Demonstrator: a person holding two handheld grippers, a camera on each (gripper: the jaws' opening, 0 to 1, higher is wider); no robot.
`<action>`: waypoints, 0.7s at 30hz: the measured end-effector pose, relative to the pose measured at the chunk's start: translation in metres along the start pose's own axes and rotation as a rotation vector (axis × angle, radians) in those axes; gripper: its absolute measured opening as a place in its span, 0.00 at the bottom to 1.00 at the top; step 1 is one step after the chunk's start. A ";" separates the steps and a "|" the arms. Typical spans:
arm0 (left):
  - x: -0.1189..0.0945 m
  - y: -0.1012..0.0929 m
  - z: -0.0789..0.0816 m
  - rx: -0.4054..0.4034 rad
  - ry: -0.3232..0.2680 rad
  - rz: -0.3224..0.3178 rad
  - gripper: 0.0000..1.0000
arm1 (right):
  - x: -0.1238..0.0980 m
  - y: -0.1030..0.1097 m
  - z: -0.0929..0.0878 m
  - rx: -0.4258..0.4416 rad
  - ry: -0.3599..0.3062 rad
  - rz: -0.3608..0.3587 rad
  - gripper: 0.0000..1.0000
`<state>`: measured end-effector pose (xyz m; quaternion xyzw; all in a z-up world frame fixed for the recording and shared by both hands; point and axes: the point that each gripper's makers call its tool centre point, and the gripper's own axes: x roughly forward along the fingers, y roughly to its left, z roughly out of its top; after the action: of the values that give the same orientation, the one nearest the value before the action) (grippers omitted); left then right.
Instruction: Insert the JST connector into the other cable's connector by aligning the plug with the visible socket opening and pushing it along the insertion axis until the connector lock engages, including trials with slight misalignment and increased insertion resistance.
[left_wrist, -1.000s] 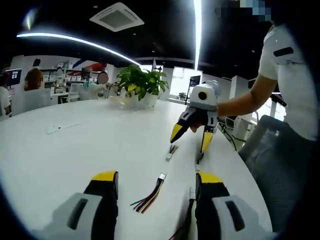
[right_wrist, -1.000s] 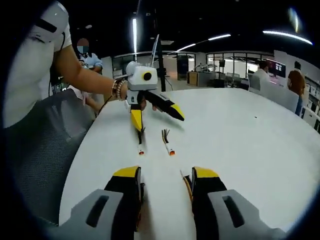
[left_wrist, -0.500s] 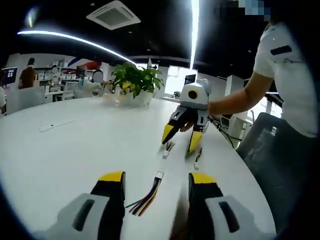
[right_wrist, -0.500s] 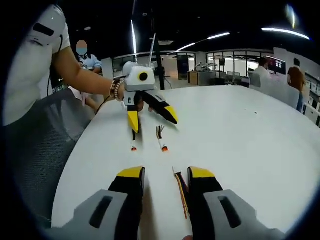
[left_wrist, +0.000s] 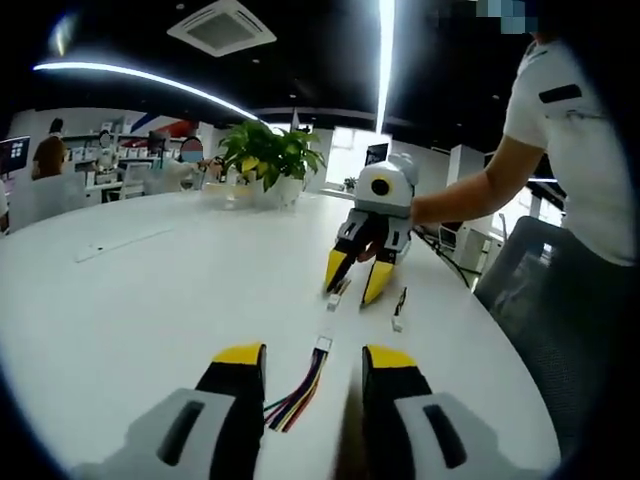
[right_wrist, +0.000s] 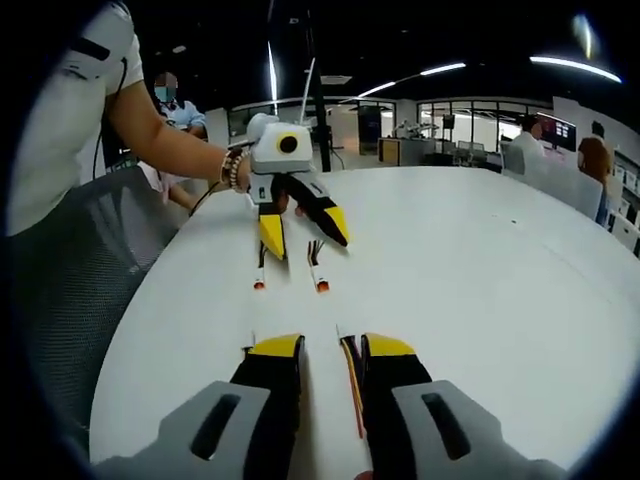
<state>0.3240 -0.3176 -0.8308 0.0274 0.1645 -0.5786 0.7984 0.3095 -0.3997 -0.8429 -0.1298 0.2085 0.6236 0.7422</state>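
Left gripper view: right hand-held gripper (left_wrist: 352, 285) jaws narrowed around cable (left_wrist: 337, 294).

Cable (left_wrist: 296, 398) between the left gripper's (left_wrist: 312, 357) jaws: wire ends cut off behind the jaw bases.
Cable (right_wrist: 352, 380) by the right gripper's (right_wrist: 331, 346) jaws: connector end too small to tell.
Connector (left_wrist: 397, 322) beyond the right jaw: type too small to tell.

Table (left_wrist: 150, 290): white. Left gripper (left_wrist: 312, 365) and right gripper (right_wrist: 331, 348): black jaws, yellow tips, grey bodies. Cable (left_wrist: 297, 395): multicoloured wires, white connector (left_wrist: 323, 344). Plant (left_wrist: 265, 155): green. Person's shirt (left_wrist: 565, 120): white.
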 end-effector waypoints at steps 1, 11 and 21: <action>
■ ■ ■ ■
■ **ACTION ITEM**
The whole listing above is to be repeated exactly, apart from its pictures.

■ **FINAL ANSWER**
Demonstrator: a person holding two handheld grippers, a camera on each (gripper: the jaws' opening, 0 to 1, higher is wider); no robot.
`<action>`: waypoints, 0.7s at 30hz: the measured end-effector pose, relative to the pose measured at the chunk's start: translation in metres along the start pose's own axes and rotation as a rotation vector (axis × angle, radians) in those axes; gripper: its absolute measured opening as a place in its span, 0.00 at the bottom to 1.00 at the top; step 1 is one step after the chunk's start. A ";" separates the steps and a "|" the arms. Typical spans:
arm0 (left):
  - x: -0.1189..0.0945 m
  - y: -0.1012..0.0929 m
  - z: -0.0789..0.0816 m
  - rx: -0.4054..0.4034 rad
  - ry: -0.3232..0.2680 rad
  - rz: -0.3224..0.3178 rad
  - gripper: 0.0000..1.0000
arm1 (right):
  - x: -0.1238..0.0980 m
  - y: -0.1030..0.1097 m
  - z: -0.0929..0.0878 m
  - rx: -0.4258..0.4416 rad
  - ry: -0.3599..0.3062 rad
  - rz: -0.3608..0.3587 rad
  - gripper: 0.0000..1.0000
`<state>`: measured end-effector pose (xyz m; quaternion xyzw; all in a z-up world frame fixed for the recording and shared by both hands; point and axes: the point that each gripper's makers call its tool centre point, and the gripper's own axes: x roughly forward along the fingers, y roughly to its left, z roughly out of its top; after the action: of the values that give the same orientation, the one nearest the value before the action) (grippers omitted); left then right.
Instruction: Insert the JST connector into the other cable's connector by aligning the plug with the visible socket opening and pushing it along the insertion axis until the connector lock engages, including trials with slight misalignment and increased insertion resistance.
[left_wrist, -1.000s] 
[right_wrist, -1.000s] 
[left_wrist, -0.500s] 
[right_wrist, -0.500s] 
[left_wrist, +0.000s] 
[right_wrist, +0.000s] 
<state>0.3240 -0.3176 -0.8308 0.0274 0.1645 -0.5786 0.7984 0.3095 -0.3997 -0.8429 -0.1298 0.2085 0.6236 0.7422</state>
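Left gripper view: right hand-held gripper (left_wrist: 352, 285) jaws narrowed around cable (left_wrist: 337, 294).

Cable (left_wrist: 296, 398) between the left gripper's (left_wrist: 312, 357) jaws: wire ends cut off behind the jaw bases.
Cable (right_wrist: 352, 380) by the right gripper's (right_wrist: 331, 346) jaws: connector end too small to tell.
Connector (left_wrist: 397, 322) beyond the right jaw: type too small to tell.

Table (left_wrist: 150, 290): white. Left gripper (left_wrist: 312, 365) and right gripper (right_wrist: 331, 348): black jaws, yellow tips, grey bodies. Cable (left_wrist: 297, 395): multicoloured wires, white connector (left_wrist: 323, 344). Plant (left_wrist: 265, 155): green. Person's shirt (left_wrist: 565, 120): white.
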 end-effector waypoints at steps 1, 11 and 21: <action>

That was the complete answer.